» **What the exercise asks**:
Reproduce the lines below exactly, from the one containing "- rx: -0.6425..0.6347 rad" through the one containing "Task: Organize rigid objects", both included. Leave out any pictures.

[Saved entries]
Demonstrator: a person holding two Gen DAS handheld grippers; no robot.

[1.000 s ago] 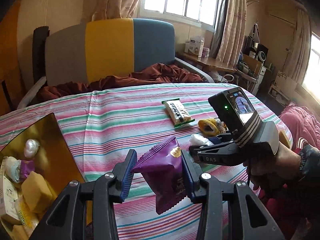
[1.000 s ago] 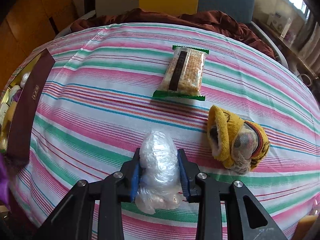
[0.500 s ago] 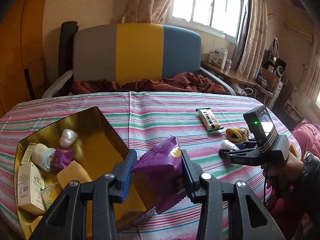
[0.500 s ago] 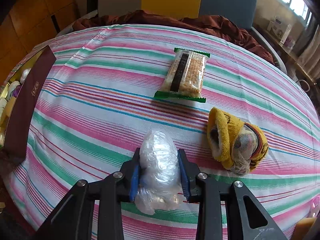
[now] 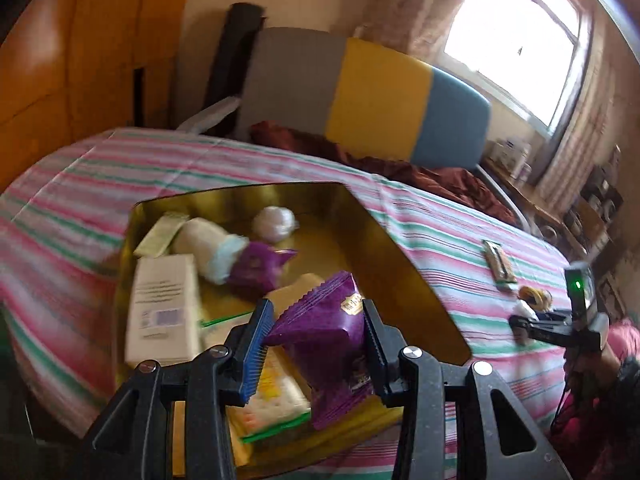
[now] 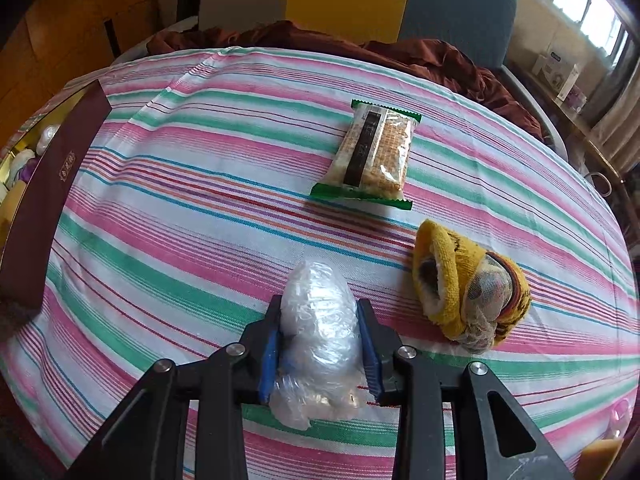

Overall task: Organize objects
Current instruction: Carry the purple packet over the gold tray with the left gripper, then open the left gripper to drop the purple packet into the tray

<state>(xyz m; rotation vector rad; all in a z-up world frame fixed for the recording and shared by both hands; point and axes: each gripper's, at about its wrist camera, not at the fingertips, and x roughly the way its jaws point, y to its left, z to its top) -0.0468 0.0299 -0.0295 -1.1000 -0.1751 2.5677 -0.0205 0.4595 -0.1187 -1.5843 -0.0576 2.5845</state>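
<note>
No text is legible. Printed lines and a barcode on the white box, a gold emblem on the maroon box wall, and dark-strip characters on the cracker packet are unreadable.

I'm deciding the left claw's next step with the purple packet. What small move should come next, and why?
Probably open the left claw and drop the purple packet. It is pinched between the fingers and hangs over the gold box, where other snacks already lie, so releasing here should land it inside.

left gripper: clamped on something, angled down | right gripper: clamped likewise, steeply down
</note>
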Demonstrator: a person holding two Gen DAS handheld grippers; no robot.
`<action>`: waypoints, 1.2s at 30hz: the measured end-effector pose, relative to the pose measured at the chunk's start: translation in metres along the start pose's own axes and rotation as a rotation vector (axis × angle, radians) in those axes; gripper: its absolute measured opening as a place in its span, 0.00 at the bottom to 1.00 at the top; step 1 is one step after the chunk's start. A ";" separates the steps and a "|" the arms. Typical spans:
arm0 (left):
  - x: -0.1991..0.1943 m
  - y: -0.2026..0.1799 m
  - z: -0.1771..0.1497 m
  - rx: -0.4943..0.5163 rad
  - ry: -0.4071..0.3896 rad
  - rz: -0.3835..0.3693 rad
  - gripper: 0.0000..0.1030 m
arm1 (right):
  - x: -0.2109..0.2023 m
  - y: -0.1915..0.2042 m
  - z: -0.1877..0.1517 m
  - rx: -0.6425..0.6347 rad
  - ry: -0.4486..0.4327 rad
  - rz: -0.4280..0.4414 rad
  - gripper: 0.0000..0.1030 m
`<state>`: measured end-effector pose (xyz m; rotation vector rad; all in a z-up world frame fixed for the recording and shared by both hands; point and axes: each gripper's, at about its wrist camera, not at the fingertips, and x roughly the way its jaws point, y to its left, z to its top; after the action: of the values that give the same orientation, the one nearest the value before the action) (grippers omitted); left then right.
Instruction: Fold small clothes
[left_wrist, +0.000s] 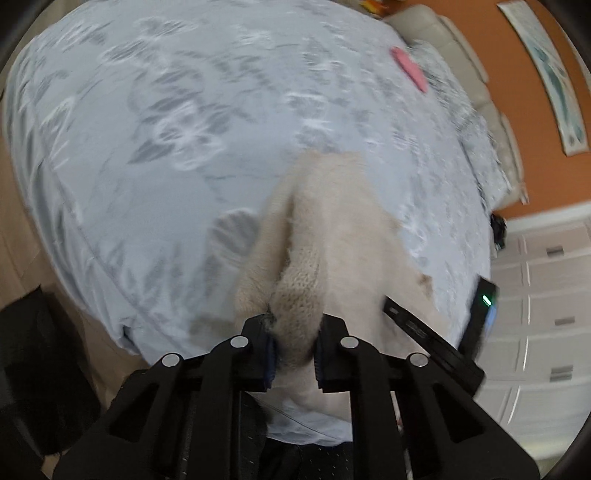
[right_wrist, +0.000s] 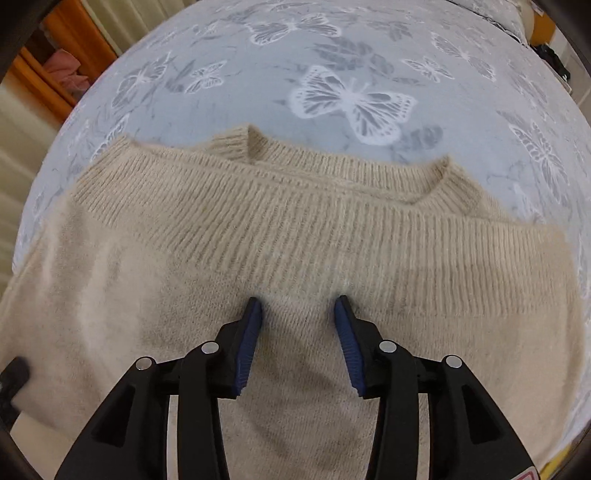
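A small beige knitted sweater lies on a pale blue bedspread with butterfly print. In the right wrist view its ribbed hem is folded up over the body, with the neckline behind it. My right gripper is open, its blue-padded fingers resting on the sweater. In the left wrist view my left gripper is shut on a bunched part of the sweater and holds it lifted above the bed. The other gripper's black body shows to the right.
A pink item lies on the far side of the bed. A beige headboard stands against an orange wall. White drawers stand at the right. A wooden shelf with pink cloth is at the left.
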<state>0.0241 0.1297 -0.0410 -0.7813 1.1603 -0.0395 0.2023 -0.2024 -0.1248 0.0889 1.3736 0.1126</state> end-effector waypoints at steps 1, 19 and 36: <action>-0.002 -0.008 -0.002 0.022 0.001 -0.011 0.13 | -0.008 -0.006 -0.001 0.025 -0.016 0.038 0.41; 0.081 -0.213 -0.157 0.713 0.190 -0.034 0.15 | -0.114 -0.214 -0.177 0.526 -0.242 0.257 0.41; 0.003 -0.150 -0.158 0.649 0.065 -0.005 0.76 | -0.077 -0.147 -0.125 0.479 -0.070 0.502 0.75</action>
<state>-0.0524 -0.0666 0.0153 -0.2071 1.1140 -0.4271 0.0689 -0.3581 -0.0935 0.8322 1.2601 0.1956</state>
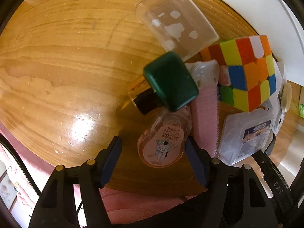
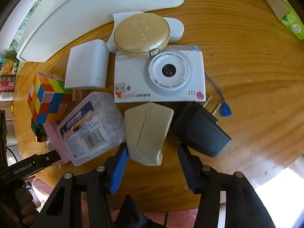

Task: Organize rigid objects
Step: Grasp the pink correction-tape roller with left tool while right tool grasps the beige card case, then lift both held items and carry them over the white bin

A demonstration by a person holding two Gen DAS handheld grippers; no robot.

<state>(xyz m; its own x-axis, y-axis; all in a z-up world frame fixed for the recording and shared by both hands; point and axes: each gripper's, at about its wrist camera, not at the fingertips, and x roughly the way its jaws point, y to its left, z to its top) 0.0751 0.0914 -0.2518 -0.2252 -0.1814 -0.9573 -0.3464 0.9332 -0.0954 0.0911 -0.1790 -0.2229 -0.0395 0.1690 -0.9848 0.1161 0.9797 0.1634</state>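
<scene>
Both grippers hang over a heap of small things crowded near the table's front edge, below the white tray at its far side.

The left gripper straddles a pink correction-tape dispenser. Its jaws stand partly open: the right pad looks to be at the dispenser's side, while the left one is clear of it, so nothing is gripped yet. The dispenser's far end lies under a green-capped bottle, which tilts against a clear glass. Lifting the dispenser could topple the bottle or set the glass rolling.

The right gripper, pointing almost straight down, brackets a beige case, with its jaws partly open too. The left pad is just beside the case's edge and the right pad is apart from it. A clear plastic box touches the case on one side and a dark charger on the other, so either pad may nudge a neighbour. A one-sided pinch on that slanted shell could squirt it out toward the toy camera. The puzzle cube, perched atop the heap, may shift as well.
</scene>
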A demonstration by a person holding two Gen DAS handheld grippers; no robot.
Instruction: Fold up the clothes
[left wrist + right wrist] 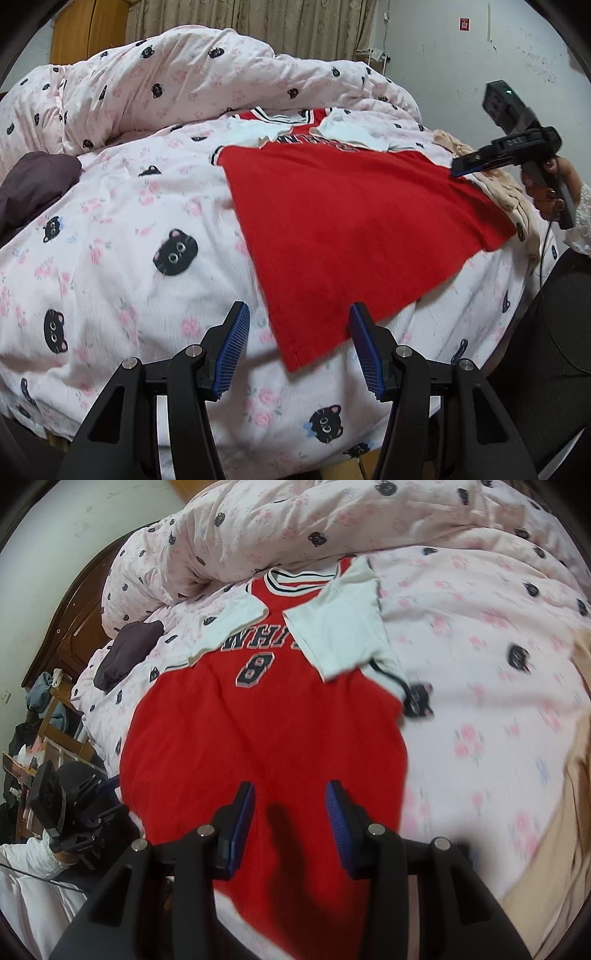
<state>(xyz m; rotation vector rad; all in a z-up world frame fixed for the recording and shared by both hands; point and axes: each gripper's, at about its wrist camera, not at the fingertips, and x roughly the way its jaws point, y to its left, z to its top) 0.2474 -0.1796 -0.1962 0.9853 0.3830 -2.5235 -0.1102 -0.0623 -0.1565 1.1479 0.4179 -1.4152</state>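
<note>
Nearest in the left wrist view, the left gripper (299,347), blue pads spread apart and clamping nothing, poised over the near corner of the red jersey (351,229), with no contact visible; same in the right wrist view, the right gripper (290,827), jaws parted and empty above the jersey's lower half, a dark shadow on the red cloth between them, pads clear of the fabric; lowest hem of the jersey hidden there behind the gripper body. Jersey spread flat, front up, on the pink cat-print quilt (122,236); white sleeves (343,627) folded inward over the chest, covering part of the lettering, only "WHI" and the number 8 legible; collar end farthest away. Beige garment (509,192) just beside the jersey's far right edge, largely cut off by the frame and blurred in the right wrist view. Seen from the left camera, the right gripper held by a hand (546,192) over that edge, its tips too small and side-on to read. Dark purple cloth (33,184) at the left, partly cut off. Beyond, a bunched heap of the same quilt, then curtains (258,26) and a white wall (461,74); clutter beside the bed in the right wrist view too dim to identify.
</note>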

» **Answer to the exercise**:
  - rx: -0.6425..0.6347 rad
  - ry: -0.4486..0.4327 rad
  - rz: -0.4280..0.4414 rad
  - gripper: 0.0000..0.1030 m
`<state>`: measured end-effector pose (xyz m; rotation vector rad; all in a z-up world frame fixed for the recording and shared by both hands; point and axes: each gripper's, at about its wrist camera, not at the fingertips, and x roughly the way its jaws point, y to its left, z to its top; after the action: of the values that give the same orientation, the one nearest the value before the action) (grippers omitted); left then right.
Instruction: Fold small clothes
[left_wrist, +0.000s] 
[right_wrist, +0.000s] 
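A small beige knitted sweater lies on a pale blue bedspread with butterfly print. In the right wrist view its ribbed hem is folded up over the body, with the neckline behind it. My right gripper is open, its blue-padded fingers resting on the sweater. In the left wrist view my left gripper is shut on a bunched part of the sweater and holds it lifted above the bed. The other gripper's black body shows to the right.
A pink item lies on the far side of the bed. A beige headboard stands against an orange wall. White drawers stand at the right. A wooden shelf with pink cloth is at the left.
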<state>0.0241 0.1297 -0.0410 -0.7813 1.1603 -0.0395 0.2023 -0.2024 -0.1248 0.0889 1.3736 0.1126</state> end-effector waypoints at steps 1, 19 and 36: <action>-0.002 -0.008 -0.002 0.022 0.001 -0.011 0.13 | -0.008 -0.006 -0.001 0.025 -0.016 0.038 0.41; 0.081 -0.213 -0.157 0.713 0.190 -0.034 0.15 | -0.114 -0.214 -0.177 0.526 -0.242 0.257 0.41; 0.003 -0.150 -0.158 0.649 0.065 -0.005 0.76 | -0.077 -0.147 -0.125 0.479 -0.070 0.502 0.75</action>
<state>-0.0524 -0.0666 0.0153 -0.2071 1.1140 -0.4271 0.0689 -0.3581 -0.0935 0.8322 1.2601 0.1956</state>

Task: Organize rigid objects

For this exercise, nothing further remains.